## Exercise
Give again, word for word, each line from the top of the listing through the line that holds "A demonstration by".

=== Section Start ===

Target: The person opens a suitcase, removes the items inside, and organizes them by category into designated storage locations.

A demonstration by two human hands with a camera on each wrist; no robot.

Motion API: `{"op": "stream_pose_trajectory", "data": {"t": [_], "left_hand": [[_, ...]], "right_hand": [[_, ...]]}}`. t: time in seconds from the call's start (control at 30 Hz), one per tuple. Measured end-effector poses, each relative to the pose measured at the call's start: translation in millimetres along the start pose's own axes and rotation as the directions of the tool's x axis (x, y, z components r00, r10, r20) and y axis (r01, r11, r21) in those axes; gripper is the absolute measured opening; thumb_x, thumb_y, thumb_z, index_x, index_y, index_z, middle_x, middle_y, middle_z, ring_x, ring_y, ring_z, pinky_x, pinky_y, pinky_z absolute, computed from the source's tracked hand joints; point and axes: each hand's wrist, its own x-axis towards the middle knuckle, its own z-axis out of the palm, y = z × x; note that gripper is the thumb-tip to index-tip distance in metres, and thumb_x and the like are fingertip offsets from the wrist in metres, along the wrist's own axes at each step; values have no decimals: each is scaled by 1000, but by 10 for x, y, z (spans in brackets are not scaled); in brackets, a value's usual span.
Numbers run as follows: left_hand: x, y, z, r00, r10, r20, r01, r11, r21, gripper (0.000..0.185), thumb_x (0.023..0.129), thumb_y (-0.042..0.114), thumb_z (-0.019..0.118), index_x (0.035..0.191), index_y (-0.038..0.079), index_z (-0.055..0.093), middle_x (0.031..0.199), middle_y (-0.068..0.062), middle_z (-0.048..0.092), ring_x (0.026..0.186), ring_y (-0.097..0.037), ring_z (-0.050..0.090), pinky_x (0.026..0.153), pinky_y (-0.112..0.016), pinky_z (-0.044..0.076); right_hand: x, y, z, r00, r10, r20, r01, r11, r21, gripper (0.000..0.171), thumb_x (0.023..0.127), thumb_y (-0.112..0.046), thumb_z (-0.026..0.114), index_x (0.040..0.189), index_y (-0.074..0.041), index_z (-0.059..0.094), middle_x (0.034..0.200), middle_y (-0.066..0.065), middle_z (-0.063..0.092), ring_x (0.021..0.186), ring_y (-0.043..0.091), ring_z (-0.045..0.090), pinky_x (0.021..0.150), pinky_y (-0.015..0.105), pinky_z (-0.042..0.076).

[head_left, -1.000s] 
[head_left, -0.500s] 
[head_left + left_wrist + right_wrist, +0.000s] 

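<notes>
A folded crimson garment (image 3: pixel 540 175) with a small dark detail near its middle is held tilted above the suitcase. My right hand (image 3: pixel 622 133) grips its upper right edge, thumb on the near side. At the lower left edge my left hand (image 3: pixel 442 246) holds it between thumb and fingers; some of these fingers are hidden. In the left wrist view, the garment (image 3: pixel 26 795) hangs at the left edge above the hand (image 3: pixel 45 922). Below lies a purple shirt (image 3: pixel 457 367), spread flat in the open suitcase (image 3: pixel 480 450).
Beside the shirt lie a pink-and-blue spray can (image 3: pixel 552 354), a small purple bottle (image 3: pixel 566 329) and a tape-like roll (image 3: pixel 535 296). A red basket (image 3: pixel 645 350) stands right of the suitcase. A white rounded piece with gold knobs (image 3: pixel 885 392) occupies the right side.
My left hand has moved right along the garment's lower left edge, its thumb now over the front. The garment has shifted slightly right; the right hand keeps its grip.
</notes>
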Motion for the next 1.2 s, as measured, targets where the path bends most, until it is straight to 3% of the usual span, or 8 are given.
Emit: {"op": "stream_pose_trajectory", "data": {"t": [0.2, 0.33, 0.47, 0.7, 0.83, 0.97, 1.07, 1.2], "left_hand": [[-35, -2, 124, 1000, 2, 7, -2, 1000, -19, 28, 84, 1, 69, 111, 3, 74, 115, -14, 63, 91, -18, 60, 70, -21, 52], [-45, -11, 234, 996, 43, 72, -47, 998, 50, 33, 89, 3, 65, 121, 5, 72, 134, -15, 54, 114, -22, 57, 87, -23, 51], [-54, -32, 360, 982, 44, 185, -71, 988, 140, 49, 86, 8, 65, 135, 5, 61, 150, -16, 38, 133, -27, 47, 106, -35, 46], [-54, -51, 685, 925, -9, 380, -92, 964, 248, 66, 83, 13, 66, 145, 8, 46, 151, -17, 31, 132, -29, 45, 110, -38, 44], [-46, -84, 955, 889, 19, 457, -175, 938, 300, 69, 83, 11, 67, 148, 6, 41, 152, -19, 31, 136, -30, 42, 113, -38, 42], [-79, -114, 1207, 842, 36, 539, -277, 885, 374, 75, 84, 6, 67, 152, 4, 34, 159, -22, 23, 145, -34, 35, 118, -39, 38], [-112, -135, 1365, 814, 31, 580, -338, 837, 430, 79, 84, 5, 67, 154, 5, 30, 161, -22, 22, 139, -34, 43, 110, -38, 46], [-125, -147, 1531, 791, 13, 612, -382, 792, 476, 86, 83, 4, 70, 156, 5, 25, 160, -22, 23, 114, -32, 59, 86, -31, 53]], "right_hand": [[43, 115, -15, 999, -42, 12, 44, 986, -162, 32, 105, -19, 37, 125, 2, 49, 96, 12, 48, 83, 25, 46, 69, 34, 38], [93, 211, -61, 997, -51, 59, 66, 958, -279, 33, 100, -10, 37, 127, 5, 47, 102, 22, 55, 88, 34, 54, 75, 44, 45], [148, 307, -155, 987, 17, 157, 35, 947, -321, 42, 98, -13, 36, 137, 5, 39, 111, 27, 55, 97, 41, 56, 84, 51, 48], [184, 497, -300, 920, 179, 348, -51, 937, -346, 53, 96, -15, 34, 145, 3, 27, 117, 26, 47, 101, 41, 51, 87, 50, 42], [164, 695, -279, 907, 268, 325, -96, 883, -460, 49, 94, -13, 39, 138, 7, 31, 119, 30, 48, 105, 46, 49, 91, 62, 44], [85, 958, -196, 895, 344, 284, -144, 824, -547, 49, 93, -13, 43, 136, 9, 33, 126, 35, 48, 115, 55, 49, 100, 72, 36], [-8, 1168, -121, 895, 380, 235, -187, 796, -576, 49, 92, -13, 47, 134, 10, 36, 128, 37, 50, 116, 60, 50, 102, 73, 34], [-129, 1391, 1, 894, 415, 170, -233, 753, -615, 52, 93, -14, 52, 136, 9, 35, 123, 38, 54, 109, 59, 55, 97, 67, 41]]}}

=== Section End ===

## Worked solution
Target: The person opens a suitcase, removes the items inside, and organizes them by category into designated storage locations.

A demonstration by two human hands with a camera on each wrist; no robot.

The response has been given in full.